WASHINGTON (AP) _ The sons of George Bush and Lloyd Bentsen say no strings were pulled to ensure their entrance into the National Guard during the Vietnam War.

George W. Bush, son of the GOP presidential candidate, and Lloyd M. Bentsen III, the son of the Democratic vice presidential candidate, discussed their military service Tuesday in response to the flap over whether family influence helped Republican vice presidential candidate Dan Quayle join the Guard and avoid being drafted for combat in Vietnam.

The younger Bush and Bentsen were Guardsmen together at Ellington Air Force Base in Houston. Both said they applied to enter the Texas Air National Guard in 1968 when it was inevitable they would be called to serve in the military.

But the two, who had known one another in Houston before joining the same Guard unit, said they enlisted on their own without use of their fathers’ influence. Their fathers have affirmed that position.

Both men said in interviews that they signed up after personally contacting the commander of the fighter group they wanted to join at Ellington.

Circumstances of joining the National Guard have become an issue in the case of Quayle, a youthful advocate of the Vietnam War who is now a hardliner on defense in the Senate.

During the Vietnam era, entrance into the National Guard was viewed by some as a way to avoid being drafted and sent to Vietnam. Quayle has denied any such motivation.

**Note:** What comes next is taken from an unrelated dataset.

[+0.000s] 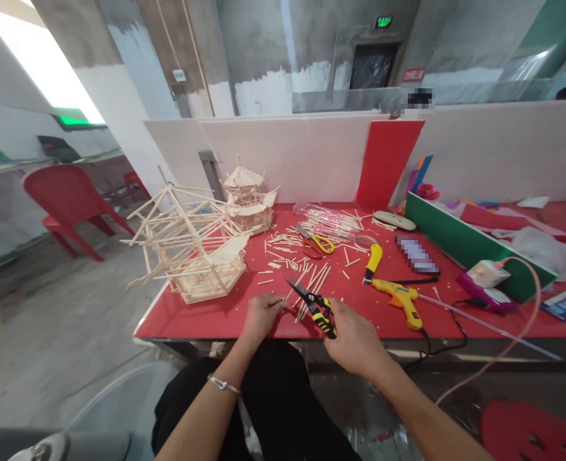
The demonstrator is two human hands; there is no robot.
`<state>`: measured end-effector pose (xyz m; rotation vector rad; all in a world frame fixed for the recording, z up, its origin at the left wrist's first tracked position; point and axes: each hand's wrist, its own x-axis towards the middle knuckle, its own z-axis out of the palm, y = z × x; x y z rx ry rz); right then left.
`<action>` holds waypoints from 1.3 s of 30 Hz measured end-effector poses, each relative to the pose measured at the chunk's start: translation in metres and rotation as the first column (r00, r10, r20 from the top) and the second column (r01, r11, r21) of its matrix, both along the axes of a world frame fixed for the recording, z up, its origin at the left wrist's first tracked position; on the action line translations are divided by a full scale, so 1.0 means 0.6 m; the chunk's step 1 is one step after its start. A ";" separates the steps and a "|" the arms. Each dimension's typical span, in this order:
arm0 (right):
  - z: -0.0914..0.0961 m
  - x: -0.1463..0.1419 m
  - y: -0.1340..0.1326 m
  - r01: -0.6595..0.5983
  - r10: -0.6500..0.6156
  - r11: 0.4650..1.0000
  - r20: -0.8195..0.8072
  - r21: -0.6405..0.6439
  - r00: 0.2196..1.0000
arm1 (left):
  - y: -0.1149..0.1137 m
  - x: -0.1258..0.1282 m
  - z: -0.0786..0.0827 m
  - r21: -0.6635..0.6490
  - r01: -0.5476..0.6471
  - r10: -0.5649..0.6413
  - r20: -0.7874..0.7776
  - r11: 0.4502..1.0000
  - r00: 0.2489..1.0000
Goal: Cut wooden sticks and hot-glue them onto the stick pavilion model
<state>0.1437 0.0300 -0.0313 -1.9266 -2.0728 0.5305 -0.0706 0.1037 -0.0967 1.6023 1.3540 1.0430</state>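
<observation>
Surface: a red table (pixel 206 317) was seen against white partition boards, in a room of bare concrete walls.
Left hand (pixel 260 315): it was closed on a thin wooden stick (pixel 287 299), pinched at the fingertips, apparently near the blades.
Right hand (pixel 355 339): it was wrapped around the yellow-and-black cutters (pixel 314 306), blades parted slightly.
Materials: pale loose sticks (pixel 312 278) were scattered just beyond; a lattice stick model (pixel 191 246) and a yellow plastic glue gun (pixel 401 298) were set alongside.
</observation>
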 end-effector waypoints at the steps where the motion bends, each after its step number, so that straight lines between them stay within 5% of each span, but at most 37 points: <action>1: 0.002 -0.002 0.001 -0.005 0.005 1.000 0.016 -0.001 1.000 | 0.002 -0.001 -0.001 -0.003 0.014 -0.014 0.010 1.000 1.000; 21: -0.002 -0.037 0.020 -0.034 0.034 0.999 0.049 0.000 0.998 | 0.009 -0.019 0.014 -0.238 0.115 -0.100 0.076 0.964 0.992; 31: -0.013 -0.035 0.010 -0.055 0.052 0.998 0.075 0.039 0.996 | 0.002 -0.019 -0.006 -0.166 0.046 -0.053 -0.040 0.985 0.998; 39: -0.026 -0.064 -0.015 0.006 -0.003 1.000 0.109 -0.023 0.994 | -0.017 -0.006 0.006 -0.004 -0.061 0.060 -0.177 0.998 0.982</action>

Quayle’s student deferment from the draft was about to expire in 1969 and he had been called for his pre-induction physical, an indication he was about to be drafted. Most of those drafted during the period were sent to Vietnam.

A retired Indiana Guard official acknowledged Tuesday that he told the Guard personnel office to hold open a space for Quayle after receiving a call from a Quayle family employee in 1969.

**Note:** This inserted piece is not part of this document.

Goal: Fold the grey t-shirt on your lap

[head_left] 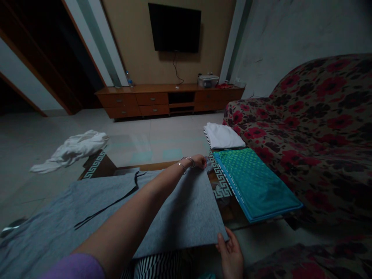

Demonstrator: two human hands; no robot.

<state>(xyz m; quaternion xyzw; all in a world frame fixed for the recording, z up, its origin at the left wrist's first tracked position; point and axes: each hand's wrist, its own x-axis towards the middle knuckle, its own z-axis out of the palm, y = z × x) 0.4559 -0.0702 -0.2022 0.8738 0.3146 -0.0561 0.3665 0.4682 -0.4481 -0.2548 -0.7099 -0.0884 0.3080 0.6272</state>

Both Bush’s son and Bentsen’s son acknowledged it was inevitable they would have to serve in the military after they graduated from college, so they chose National Guard service.

The younger Bentsen, 43, railed at a claim by New Hampshire Gov. John Sununu that Bentsen’s father had rushed to get his son a spot in the National Guard when he learned of an opening.

″He was absolutely, categorically wrong,″ the son said.

″Shortly after I graduated, I went to a party with some of my friends and one of the people introduced me to Brig. Gen. Walter Staudt, who was the commander of the 147th Fighter Group in the Texas Air Guard.″ Bentsen said Staudt told him at a later meeting that because of his masters business degree, ″he could use someone like me″ for an accounting and finance officer.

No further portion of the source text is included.